* WHAT YOU NEED TO DO *
All of the data should be copied exactly, with the pictures left out.

Items listed in a dataset:

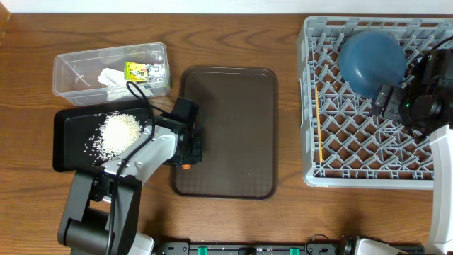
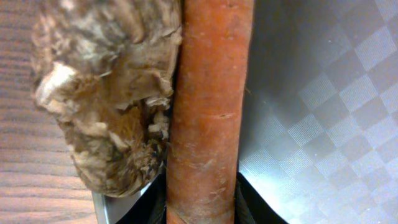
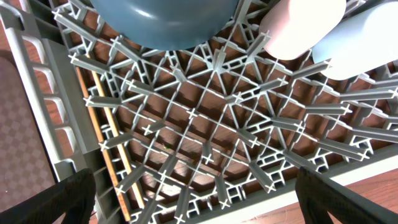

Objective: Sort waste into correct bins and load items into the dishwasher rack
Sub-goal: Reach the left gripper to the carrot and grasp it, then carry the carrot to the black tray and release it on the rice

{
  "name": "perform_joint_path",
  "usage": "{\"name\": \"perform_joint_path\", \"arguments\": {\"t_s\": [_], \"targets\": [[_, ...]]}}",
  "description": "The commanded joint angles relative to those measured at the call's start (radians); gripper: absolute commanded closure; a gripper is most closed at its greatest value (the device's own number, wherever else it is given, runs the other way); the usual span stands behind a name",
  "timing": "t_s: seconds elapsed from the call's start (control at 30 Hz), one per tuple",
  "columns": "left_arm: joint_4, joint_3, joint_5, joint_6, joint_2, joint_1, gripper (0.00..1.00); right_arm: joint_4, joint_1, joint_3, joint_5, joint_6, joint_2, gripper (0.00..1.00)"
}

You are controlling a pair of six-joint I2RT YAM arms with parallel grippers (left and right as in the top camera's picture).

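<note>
My left gripper (image 1: 185,164) (image 2: 202,211) is at the left rim of the brown tray (image 1: 226,131). It is shut on the orange carrot-like stick (image 2: 208,106) (image 1: 184,167), with a dark finger pressed to each side. A small brown food bit (image 2: 106,93) lies against the stick's left side. White rice (image 1: 120,134) lies in the black tray (image 1: 71,138). The clear tub (image 1: 74,81) holds tissue (image 1: 110,76) and foil wrapper (image 1: 141,70). My right gripper (image 1: 396,103) (image 3: 202,205) hangs open above the grey rack (image 1: 375,170) (image 3: 37,87). The rack holds the dark blue bowl (image 1: 371,60) (image 3: 165,22), pink cup (image 3: 301,25), light blue cup (image 3: 364,43) and chopsticks (image 1: 320,131) (image 3: 102,124).
The brown tray's patterned floor (image 2: 317,106) runs right of the stick, and the wooden table (image 2: 18,155) shows to its left. The left arm's body crosses the black tray's near right corner. Rack pegs stand just under the right fingers.
</note>
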Motion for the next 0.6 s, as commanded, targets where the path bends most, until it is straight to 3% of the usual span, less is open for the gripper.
{"name": "perform_joint_path", "arguments": {"t_s": [0.0,0.33,0.57], "targets": [[-0.001,-0.004,-0.002,0.005,0.01,0.004,0.78,0.0,-0.004,0.003,0.01,-0.011,0.008,0.04],[-0.022,0.042,-0.002,0.005,-0.013,0.004,0.81,0.0,-0.004,0.003,0.01,-0.011,0.008,0.04],[-0.036,0.09,-0.07,0.005,-0.165,0.005,0.85,0.0,-0.004,0.003,0.011,-0.011,0.008,0.04]]}}
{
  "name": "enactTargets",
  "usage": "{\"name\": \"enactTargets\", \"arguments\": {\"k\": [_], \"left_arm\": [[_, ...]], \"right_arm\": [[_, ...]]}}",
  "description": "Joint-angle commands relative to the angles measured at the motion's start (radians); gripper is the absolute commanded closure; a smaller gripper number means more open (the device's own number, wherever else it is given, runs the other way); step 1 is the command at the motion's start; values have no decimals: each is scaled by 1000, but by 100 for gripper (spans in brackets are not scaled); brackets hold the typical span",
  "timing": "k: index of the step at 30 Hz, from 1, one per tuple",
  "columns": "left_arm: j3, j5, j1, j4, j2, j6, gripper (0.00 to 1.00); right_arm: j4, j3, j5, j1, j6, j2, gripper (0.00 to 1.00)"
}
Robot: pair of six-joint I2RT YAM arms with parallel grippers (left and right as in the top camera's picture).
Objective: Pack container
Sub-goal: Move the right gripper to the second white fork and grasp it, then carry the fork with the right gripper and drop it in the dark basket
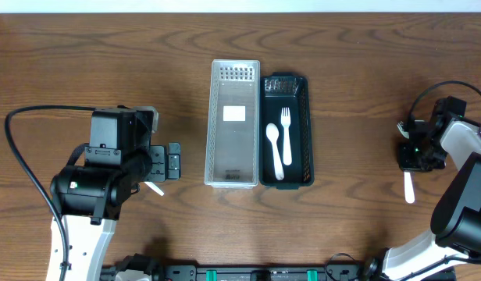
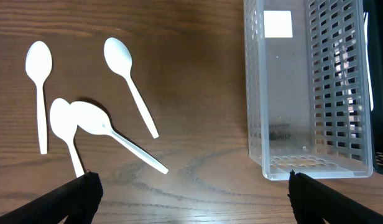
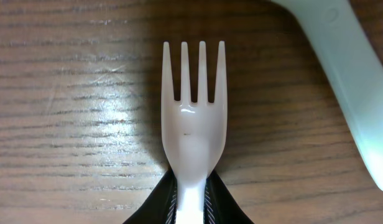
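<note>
A clear slotted container [image 1: 233, 125] stands mid-table beside a black container [image 1: 304, 133] that holds a white spoon [image 1: 275, 152] and a white fork [image 1: 286, 133]. My left gripper [image 1: 172, 163] is open and empty [image 2: 191, 196], low over the table left of the clear container [image 2: 309, 93]. Several white spoons lie before it, such as one [image 2: 39, 68] and another [image 2: 126, 68]. My right gripper [image 1: 413, 153] at the far right is shut on the handle of a white fork [image 3: 194, 118], tines pointing away, close above the table [image 3: 193, 208].
Another white utensil [image 3: 341, 74] lies on the wood next to the held fork; its handle shows below the right gripper in the overhead view [image 1: 409, 187]. The left arm's body covers most of the spoons from overhead.
</note>
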Motion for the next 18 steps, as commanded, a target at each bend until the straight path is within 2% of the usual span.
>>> {"name": "enactTargets", "arguments": {"k": [1, 6, 10, 18], "left_arm": [[16, -7, -2, -2, -5, 2, 2], [16, -7, -2, -2, -5, 2, 2], [16, -7, -2, -2, -5, 2, 1], [16, -7, -2, -2, -5, 2, 2]], "right_arm": [[25, -42, -58, -6, 73, 54, 99], [13, -2, -58, 2, 237, 51, 99], [-60, 90, -58, 51, 333, 34, 99], [-356, 469, -58, 282, 453, 13, 99]]}}
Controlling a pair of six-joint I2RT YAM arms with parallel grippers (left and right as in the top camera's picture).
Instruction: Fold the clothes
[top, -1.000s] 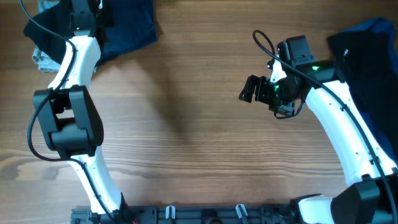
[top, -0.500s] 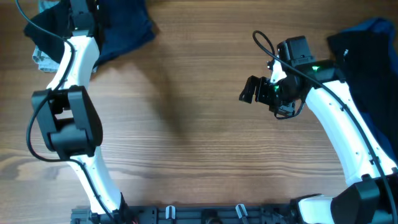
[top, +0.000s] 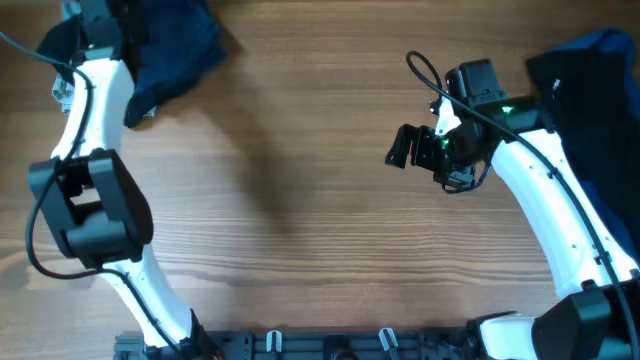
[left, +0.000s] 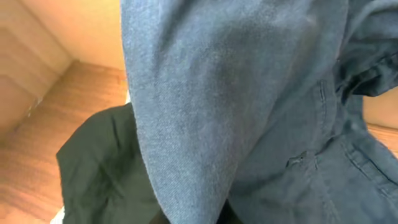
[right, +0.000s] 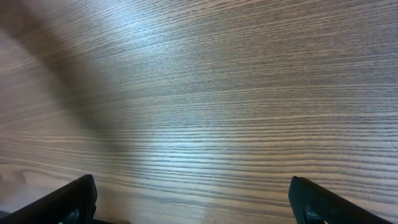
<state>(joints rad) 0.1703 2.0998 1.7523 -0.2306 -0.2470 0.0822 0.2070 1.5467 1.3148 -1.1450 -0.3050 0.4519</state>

* COMPLETED TASK *
Objective: Sort waste into correct bins and load items into the dishwasher rack
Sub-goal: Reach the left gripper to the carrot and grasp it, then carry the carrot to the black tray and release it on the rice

{
  "name": "perform_joint_path",
  "usage": "{\"name\": \"perform_joint_path\", \"arguments\": {\"t_s\": [_], \"targets\": [[_, ...]]}}",
  "description": "The commanded joint angles relative to those measured at the call's start (radians); gripper: absolute commanded closure; a gripper is most closed at its greatest value (the device's own number, wherever else it is given, runs the other way); the usual span stands behind a name",
  "timing": "t_s: seconds elapsed from the call's start (control at 30 Hz), one per tuple",
  "columns": "left_arm: joint_4, joint_3, joint_5, joint_6, joint_2, joint_1, gripper (0.00..1.00); right_arm: joint_4, joint_1, joint_3, joint_5, joint_6, joint_2, gripper (0.00..1.00)"
}

You are controlling a pair of six-joint I2RT YAM arms with parallel grippers (left and right as in the top camera's picture).

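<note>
My left gripper (image 1: 185,164) (image 2: 202,211) is at the left rim of the brown tray (image 1: 226,131). It is shut on the orange carrot-like stick (image 2: 208,106) (image 1: 184,167), with a dark finger pressed to each side. A small brown food bit (image 2: 106,93) lies against the stick's left side. White rice (image 1: 120,134) lies in the black tray (image 1: 71,138). The clear tub (image 1: 74,81) holds tissue (image 1: 110,76) and foil wrapper (image 1: 141,70). My right gripper (image 1: 396,103) (image 3: 202,205) hangs open above the grey rack (image 1: 375,170) (image 3: 37,87). The rack holds the dark blue bowl (image 1: 371,60) (image 3: 165,22), pink cup (image 3: 301,25), light blue cup (image 3: 364,43) and chopsticks (image 1: 320,131) (image 3: 102,124).
The brown tray's patterned floor (image 2: 317,106) runs right of the stick, and the wooden table (image 2: 18,155) shows to its left. The left arm's body crosses the black tray's near right corner. Rack pegs stand just under the right fingers.
</note>
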Motion for the next 0.6 s, as commanded, targets where the path bends most, until it is straight to 3% of the usual span, less is open for the gripper.
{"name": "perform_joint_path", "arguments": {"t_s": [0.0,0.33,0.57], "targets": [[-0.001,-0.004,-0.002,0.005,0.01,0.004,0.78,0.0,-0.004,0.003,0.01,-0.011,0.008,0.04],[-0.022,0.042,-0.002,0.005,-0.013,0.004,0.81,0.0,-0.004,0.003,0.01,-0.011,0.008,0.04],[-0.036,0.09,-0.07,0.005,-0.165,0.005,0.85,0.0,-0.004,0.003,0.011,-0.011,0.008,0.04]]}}
{
  "name": "enactTargets",
  "usage": "{\"name\": \"enactTargets\", \"arguments\": {\"k\": [_], \"left_arm\": [[_, ...]], \"right_arm\": [[_, ...]]}}",
  "description": "Joint-angle commands relative to the angles measured at the motion's start (radians); gripper is the absolute commanded closure; a smaller gripper number means more open (the device's own number, wherever else it is given, runs the other way); step 1 is the command at the motion's start; values have no decimals: each is scaled by 1000, but by 100 for gripper (spans in brackets are not scaled); brackets hold the typical span",
  "timing": "k: index of the step at 30 Hz, from 1, one per tuple",
  "columns": "left_arm: j3, j5, j1, j4, j2, j6, gripper (0.00 to 1.00); right_arm: j4, j3, j5, j1, j6, j2, gripper (0.00 to 1.00)"
}
Robot: pair of six-joint I2RT YAM arms with parallel grippers (left and right as in the top camera's picture).
Objective: Pack container
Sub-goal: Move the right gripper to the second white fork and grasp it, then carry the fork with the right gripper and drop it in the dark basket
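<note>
A clear slotted container [image 1: 233, 125] stands mid-table beside a black container [image 1: 304, 133] that holds a white spoon [image 1: 275, 152] and a white fork [image 1: 286, 133]. My left gripper [image 1: 172, 163] is open and empty [image 2: 191, 196], low over the table left of the clear container [image 2: 309, 93]. Several white spoons lie before it, such as one [image 2: 39, 68] and another [image 2: 126, 68]. My right gripper [image 1: 413, 153] at the far right is shut on the handle of a white fork [image 3: 194, 118], tines pointing away, close above the table [image 3: 193, 208].
Another white utensil [image 3: 341, 74] lies on the wood next to the held fork; its handle shows below the right gripper in the overhead view [image 1: 409, 187]. The left arm's body covers most of the spoons from overhead.
</note>
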Motion for the next 18 steps, as commanded, a target at each bend until the straight path is within 2% of the usual span.
>>> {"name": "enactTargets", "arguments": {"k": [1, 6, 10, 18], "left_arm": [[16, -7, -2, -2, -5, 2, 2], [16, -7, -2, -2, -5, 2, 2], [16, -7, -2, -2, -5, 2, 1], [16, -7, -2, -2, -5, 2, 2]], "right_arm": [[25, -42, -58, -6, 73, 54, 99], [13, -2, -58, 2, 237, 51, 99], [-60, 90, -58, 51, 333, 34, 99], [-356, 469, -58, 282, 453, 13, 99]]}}
Controlling a pair of six-joint I2RT YAM arms with parallel grippers (left and right as in the top camera's picture).
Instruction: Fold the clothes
[top, -1.000s] 
[top, -0.500s] 
[top, +0.000s] 
[left, +0.000s] 
[right, +0.000s] 
<state>(joints rad) 0.1703 2.0998 1.7523 -0.2306 -0.2470 0.0822 0.2070 1.5467 1.3148 -1.1450 -0.3050 0.4519</state>

The output has been given in full.